• **WHAT TO PRODUCE**: Restate word for word the lines of the entries below, starting with the line that holds "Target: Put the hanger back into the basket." and ending with the line that holds "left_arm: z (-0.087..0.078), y", and no others.

── MATERIAL PROVIDED ──

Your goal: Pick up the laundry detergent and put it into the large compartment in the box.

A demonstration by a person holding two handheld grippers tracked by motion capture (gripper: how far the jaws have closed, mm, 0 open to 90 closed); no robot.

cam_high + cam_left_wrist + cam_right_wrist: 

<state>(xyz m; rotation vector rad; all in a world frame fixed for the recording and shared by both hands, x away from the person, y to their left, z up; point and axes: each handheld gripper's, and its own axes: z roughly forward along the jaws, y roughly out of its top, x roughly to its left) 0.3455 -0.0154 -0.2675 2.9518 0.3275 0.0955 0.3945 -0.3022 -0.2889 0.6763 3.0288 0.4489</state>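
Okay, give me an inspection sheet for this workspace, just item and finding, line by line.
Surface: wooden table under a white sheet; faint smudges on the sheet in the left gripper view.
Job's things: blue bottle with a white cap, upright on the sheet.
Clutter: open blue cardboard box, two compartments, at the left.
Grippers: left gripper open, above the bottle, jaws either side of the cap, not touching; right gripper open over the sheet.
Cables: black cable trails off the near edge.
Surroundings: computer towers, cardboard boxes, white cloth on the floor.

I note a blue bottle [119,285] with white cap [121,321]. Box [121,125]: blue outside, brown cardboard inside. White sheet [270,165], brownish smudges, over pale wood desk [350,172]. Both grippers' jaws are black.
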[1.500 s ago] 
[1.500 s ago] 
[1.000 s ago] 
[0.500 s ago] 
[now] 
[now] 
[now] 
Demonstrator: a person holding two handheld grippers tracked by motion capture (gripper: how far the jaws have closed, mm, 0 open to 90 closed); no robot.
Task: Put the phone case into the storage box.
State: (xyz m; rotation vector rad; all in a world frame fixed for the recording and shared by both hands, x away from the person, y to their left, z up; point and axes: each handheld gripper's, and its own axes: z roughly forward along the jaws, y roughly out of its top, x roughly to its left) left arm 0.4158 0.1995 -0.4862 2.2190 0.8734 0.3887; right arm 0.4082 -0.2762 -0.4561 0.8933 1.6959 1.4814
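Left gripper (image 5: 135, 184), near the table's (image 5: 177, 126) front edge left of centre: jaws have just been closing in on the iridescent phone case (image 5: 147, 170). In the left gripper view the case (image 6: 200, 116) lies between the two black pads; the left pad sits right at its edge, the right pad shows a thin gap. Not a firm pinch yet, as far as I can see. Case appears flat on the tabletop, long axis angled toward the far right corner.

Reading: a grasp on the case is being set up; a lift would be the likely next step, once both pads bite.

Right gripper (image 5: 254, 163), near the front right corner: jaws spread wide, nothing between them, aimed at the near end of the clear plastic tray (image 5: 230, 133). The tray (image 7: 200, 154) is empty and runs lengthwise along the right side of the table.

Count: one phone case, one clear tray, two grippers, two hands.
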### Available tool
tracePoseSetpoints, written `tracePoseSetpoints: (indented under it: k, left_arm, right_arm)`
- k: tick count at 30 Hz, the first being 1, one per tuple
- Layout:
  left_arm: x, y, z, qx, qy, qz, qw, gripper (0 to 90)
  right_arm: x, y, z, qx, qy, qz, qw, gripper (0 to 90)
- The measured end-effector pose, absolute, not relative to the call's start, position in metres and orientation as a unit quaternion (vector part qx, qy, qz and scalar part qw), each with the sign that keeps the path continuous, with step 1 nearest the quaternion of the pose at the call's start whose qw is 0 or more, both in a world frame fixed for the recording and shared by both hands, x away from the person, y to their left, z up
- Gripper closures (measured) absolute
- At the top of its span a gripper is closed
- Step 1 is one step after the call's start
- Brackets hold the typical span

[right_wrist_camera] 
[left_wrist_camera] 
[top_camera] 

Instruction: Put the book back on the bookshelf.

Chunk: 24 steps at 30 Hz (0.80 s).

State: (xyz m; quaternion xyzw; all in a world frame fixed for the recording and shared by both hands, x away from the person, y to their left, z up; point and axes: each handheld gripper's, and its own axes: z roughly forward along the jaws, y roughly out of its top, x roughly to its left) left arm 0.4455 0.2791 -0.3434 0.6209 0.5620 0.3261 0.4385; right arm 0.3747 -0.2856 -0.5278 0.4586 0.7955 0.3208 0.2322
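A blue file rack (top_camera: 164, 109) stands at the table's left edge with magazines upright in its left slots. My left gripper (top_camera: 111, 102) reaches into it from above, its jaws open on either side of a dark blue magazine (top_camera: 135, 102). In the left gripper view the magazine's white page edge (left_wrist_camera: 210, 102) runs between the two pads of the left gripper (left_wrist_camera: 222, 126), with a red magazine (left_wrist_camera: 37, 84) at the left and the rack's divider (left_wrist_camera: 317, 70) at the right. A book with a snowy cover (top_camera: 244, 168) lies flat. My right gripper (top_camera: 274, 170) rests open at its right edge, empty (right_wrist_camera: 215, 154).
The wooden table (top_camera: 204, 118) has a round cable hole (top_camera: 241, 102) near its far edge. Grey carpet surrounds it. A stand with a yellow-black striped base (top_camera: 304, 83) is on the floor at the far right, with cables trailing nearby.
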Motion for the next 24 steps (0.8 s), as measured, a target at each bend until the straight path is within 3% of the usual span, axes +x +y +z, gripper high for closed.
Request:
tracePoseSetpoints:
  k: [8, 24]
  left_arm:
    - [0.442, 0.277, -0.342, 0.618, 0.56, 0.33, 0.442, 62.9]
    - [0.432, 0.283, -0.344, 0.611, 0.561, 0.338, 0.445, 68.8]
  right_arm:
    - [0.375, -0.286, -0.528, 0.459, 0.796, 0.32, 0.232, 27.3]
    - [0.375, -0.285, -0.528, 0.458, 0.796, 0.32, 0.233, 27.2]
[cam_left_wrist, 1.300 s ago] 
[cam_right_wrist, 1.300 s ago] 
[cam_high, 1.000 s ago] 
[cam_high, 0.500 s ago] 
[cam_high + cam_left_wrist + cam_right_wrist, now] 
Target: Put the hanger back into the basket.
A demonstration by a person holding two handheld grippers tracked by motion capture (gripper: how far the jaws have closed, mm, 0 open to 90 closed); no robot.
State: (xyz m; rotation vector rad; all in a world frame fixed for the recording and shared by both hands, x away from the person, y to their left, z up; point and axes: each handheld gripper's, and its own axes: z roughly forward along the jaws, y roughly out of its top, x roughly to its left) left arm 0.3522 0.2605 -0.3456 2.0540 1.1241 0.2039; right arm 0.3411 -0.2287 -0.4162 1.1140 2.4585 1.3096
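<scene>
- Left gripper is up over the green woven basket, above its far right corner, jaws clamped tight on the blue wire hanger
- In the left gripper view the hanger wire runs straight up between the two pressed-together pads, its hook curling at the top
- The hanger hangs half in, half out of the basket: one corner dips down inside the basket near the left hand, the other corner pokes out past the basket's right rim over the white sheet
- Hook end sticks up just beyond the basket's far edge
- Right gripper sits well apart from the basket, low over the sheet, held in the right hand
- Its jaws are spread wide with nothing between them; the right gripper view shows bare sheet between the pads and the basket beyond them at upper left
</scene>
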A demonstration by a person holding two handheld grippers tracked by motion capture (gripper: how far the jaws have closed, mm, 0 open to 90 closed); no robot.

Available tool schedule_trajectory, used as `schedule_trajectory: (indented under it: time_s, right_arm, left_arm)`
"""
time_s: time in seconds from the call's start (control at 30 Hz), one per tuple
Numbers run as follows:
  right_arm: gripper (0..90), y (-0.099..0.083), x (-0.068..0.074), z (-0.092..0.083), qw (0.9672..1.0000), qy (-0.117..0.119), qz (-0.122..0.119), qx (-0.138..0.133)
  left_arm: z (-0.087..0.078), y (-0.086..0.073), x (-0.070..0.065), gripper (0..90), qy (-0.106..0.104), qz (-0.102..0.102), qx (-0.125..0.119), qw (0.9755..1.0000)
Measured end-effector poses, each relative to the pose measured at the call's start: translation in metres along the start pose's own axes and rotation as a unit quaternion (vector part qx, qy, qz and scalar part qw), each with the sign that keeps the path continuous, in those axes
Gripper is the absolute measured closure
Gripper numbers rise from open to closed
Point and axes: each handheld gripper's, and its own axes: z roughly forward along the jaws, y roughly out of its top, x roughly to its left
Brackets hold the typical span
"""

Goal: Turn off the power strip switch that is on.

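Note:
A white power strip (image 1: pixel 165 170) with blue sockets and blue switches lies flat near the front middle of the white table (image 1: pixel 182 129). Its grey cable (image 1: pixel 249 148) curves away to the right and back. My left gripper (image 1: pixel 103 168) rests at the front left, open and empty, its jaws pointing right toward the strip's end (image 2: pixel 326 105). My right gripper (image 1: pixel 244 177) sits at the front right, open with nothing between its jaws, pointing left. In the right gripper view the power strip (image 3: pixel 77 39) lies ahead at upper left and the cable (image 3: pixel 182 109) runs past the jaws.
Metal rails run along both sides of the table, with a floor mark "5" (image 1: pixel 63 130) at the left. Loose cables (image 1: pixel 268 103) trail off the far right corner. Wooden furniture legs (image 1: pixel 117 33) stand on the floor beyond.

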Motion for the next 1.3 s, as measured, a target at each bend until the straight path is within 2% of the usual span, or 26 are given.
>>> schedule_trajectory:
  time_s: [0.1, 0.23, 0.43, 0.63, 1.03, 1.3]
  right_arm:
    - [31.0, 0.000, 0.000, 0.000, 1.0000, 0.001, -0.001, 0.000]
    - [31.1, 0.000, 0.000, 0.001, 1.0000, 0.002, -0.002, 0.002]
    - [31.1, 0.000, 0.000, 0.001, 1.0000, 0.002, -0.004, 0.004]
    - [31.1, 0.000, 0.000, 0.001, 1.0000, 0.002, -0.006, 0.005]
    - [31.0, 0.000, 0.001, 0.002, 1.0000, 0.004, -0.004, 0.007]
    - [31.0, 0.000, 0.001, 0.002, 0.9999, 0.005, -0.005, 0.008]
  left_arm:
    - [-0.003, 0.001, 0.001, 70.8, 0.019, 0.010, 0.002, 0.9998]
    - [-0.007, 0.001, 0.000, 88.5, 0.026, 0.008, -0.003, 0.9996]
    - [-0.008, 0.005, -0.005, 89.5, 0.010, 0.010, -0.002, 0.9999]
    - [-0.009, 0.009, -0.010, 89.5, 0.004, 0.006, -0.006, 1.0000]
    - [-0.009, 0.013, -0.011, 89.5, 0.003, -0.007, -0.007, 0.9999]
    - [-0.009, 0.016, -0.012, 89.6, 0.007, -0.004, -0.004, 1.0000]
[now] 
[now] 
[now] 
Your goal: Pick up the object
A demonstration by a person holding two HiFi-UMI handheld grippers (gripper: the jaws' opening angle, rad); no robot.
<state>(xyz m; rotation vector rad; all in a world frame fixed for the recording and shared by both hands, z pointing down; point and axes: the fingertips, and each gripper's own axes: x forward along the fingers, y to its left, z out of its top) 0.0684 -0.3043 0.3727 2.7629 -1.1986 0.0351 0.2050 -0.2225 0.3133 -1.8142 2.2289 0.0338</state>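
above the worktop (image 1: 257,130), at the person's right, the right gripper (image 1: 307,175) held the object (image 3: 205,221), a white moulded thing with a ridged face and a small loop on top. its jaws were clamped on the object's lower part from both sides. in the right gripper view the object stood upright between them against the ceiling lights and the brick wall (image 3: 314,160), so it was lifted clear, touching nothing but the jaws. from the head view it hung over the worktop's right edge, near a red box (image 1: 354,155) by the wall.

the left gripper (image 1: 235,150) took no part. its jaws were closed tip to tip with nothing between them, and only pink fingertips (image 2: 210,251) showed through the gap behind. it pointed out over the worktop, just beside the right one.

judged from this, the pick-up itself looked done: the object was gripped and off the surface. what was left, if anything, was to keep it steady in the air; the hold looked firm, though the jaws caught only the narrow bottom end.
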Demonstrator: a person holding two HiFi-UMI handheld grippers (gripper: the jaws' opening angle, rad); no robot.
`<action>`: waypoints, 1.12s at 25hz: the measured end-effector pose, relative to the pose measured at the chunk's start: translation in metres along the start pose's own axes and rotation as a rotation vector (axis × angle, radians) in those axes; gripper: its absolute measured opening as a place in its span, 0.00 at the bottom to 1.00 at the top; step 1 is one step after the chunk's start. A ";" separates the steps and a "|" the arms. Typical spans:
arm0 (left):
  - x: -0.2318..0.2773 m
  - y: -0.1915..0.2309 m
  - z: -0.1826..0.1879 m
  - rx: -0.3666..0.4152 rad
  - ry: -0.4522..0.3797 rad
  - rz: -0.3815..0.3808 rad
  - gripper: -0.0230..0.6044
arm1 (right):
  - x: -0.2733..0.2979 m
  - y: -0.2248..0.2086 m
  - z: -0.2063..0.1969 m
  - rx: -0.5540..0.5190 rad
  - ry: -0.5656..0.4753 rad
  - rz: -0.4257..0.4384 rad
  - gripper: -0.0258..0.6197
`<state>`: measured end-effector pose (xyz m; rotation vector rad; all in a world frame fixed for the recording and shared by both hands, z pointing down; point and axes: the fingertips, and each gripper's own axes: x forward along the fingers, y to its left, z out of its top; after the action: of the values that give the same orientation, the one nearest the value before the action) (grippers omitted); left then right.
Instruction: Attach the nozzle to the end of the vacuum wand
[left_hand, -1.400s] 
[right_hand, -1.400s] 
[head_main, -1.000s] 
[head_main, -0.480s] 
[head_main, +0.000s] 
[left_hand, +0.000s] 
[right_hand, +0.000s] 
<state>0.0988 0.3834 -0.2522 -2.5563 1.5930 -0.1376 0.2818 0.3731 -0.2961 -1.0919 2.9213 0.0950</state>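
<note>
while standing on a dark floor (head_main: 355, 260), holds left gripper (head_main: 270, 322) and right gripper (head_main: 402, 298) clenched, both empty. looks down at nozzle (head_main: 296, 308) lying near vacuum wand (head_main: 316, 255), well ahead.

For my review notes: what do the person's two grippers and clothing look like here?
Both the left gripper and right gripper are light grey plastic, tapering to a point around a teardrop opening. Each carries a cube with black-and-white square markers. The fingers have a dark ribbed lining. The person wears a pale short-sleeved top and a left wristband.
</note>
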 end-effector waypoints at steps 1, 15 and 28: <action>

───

• **SOLUTION**:
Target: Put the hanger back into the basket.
A demonstration by a person holding two handheld grippers tracked by motion capture (gripper: how far the jaws have closed, mm, 0 open to 90 closed); no robot.
State: (xyz m; rotation vector rad; all in a world frame fixed for the recording and shared by both hands, x away from the person, y to their left, z up; point and axes: each handheld gripper's, and its own axes: z roughly forward along the jaws, y roughly out of its top, x roughly to its left) left arm 0.3522 0.2605 -0.3456 2.0540 1.1241 0.2039; right arm 0.3411 -0.2287 -0.4162 1.1140 2.4585 1.3096
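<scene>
- Left gripper is up over the green woven basket, above its far right corner, jaws clamped tight on the blue wire hanger
- In the left gripper view the hanger wire runs straight up between the two pressed-together pads, its hook curling at the top
- The hanger hangs half in, half out of the basket: one corner dips down inside the basket near the left hand, the other corner pokes out past the basket's right rim over the white sheet
- Hook end sticks up just beyond the basket's far edge
- Right gripper sits well apart from the basket, low over the sheet, held in the right hand
- Its jaws are spread wide with nothing between them; the right gripper view shows bare sheet between the pads and the basket beyond them at upper left
</scene>
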A demonstration by a person holding two handheld grippers tracked by motion capture (gripper: how far the jaws have closed, mm, 0 open to 90 closed); no robot.

Available tool schedule_trajectory, used as `schedule_trajectory: (indented under it: time_s, right_arm, left_arm)`
"""
time_s: time in seconds from the call's start (control at 30 Hz), one per tuple
Numbers run as follows:
  right_arm: gripper (0..90), y (-0.099..0.083), x (-0.068..0.074), z (-0.092..0.083), qw (0.9672..1.0000), qy (-0.117..0.119), qz (-0.122..0.119), qx (-0.138..0.133)
  left_arm: z (-0.087..0.078), y (-0.086..0.073), x (-0.070..0.065), gripper (0..90), qy (-0.106..0.104), qz (-0.102..0.102), qx (-0.125..0.119), qw (0.9755..1.0000)

The answer has been fully written out.